Small Steps in Handling Grief
The five stages of grief; denial, anger, bargaining, depression and acceptance are part of a framework that help us to learn to live with the loss of a loved one. It’s a reminder that you have friends, love ones and professional support networks who can empathise and relate to the grieving process, and are there to support you through this difficult time.
A couple of points about the grieving process;
- The stages are not universal, and not everyone may experiences them all or in the same order
- Some stages may take much longer than others, and that’s ok
- The stages can come back and evolve depending on a number of factors in your life
- You are not alone in this, reach out for help and support if you need to
Stages of Grief
In this stage, the world may become meaningless, and everything around you may seem overwhelming. You are in a state of shock and life can make no sense. The feeling of numbness can be very real and you may wonder how you can actually go on, and maybe even wonder why you should go on?
Denial and shock act as a coping mechanism, while denial helps to really pace the feelings of grief. Denial is nature’s way of letting in only as much as you can handle. As you accept the reality of the loss and start to ask yourself questions, you are unknowingly beginning the process of healing. You are becoming stronger each day, and the denial will begin to fade.
Anger is another necessary stage of the healing process. Underneath anger is pain and it is only natural to feel abandoned after the loss of a loved one, and begin to question the situation.
There are many other emotions under the anger you feel, but anger is actually the emotion we are most used to managing. The truth of the situation is that anger has no limits.
Unfortunately we usually know more about suppressing anger than feeling it, however anger is just another indication of the intensity of your love for the person who has passed.
Before a loss occurs, it seems like you will do absolutely anything for your loved one to be spared, while after a loss, bargaining may take the form of a temporary truce. The ‘what if’s and ‘if only’ questions being to cause havoc on your thinking process, while bargaining’s companion – guilt – is also playing on our mind.
Essentially we will do anything not to feel the pain of this loss. We try to focus on the past, negotiating our way out of the hurt and pain.
The stages of grief are responses to feelings that can last for hours, days or weeks. We do not enter and exit each stage in a linear fashion. We may in fact feel one, then another and back again to the first one, which is all part of the healing process.

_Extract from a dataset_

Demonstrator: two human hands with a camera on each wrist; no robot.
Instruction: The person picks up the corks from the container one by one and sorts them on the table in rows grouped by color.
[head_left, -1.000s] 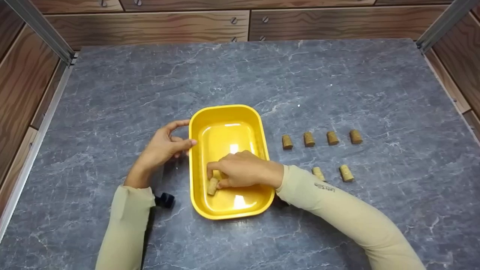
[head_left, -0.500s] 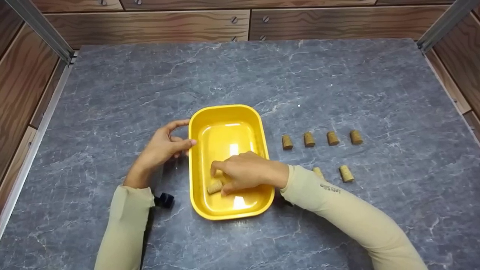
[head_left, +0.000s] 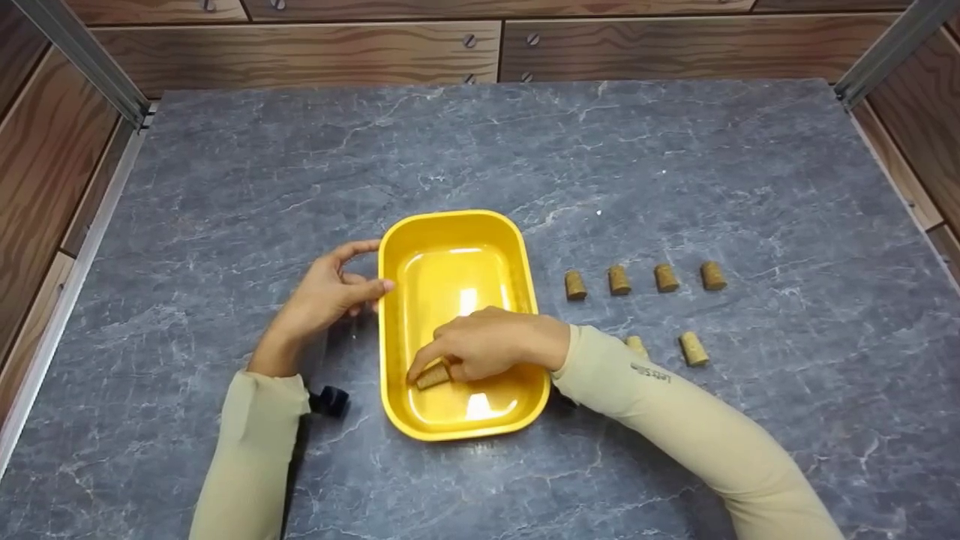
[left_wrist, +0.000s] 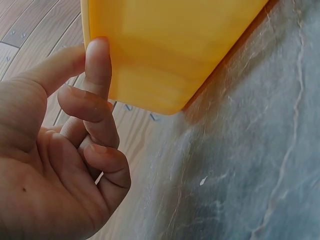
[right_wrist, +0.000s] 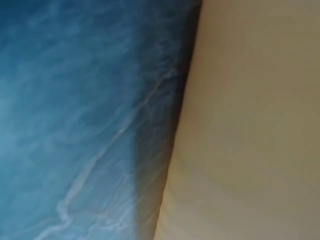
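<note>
A deep yellow plastic tray (head_left: 465, 435) with rounded corners stands in the middle of the table in the head view. My left hand (head_left: 326, 296) pinches its left rim, thumb over the edge and forefinger outside. In the left wrist view that hand (left_wrist: 75, 135) grips the tray's wall (left_wrist: 160, 60), the other fingers loosely curled beneath. Inside the tray, my right hand (head_left: 487, 345) pinches a small cork stopper (head_left: 433, 376) by its two ends between forefinger and thumb. The cork lies on its side near the tray's left wall. The right wrist view does not show the right hand.
Right of the tray, several darker corks (head_left: 619, 280) form a row. Nearer lie two paler corks; one pale cork (head_left: 694, 349) shows whole, the other (head_left: 637, 346) is partly behind the right sleeve. Wood-patterned panels (head_left: 300, 56) border the grey marbled table (head_left: 495, 150).
The cork in the tray has turned from nearly upright in view to lying crosswise. My right forefinger has reached round to its left end. The left hand and tray have stayed still.
</note>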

After bargaining, our attention moves back into the present. The feelings of emptiness present themselves, and grief enters our lives on a deeper level, deeper than we may have ever imagined. While this depressive stage may feel as though it will last forever, it’s important to understand that this depression is not a sign of mental illness, just a natural response to a great loss.
Unfortunately, depression is often the longest phase for many people. You can easily create deep reservoirs of regret and pain, and fall ever further into a spiral where you feel like you were at fault. It’s important to remember that;
You are not alone and you are not at fault.
You need reassurance. You can’t control what happened. But you can control you.
You can control your future. And you will come out of this.
Depression is one of the many important and necessary steps along the way to healing.
This stage is about accepting the reality that our loved one is physically gone and recognising that this new reality.
We will never like this reality or be OK with it, but eventually we accept it, and we will learn to live with it.
It is this new version of ‘normal’ with which we must now learn to live. We must try to accept that this is now life, and we now live in a world where our loved one is not longer here.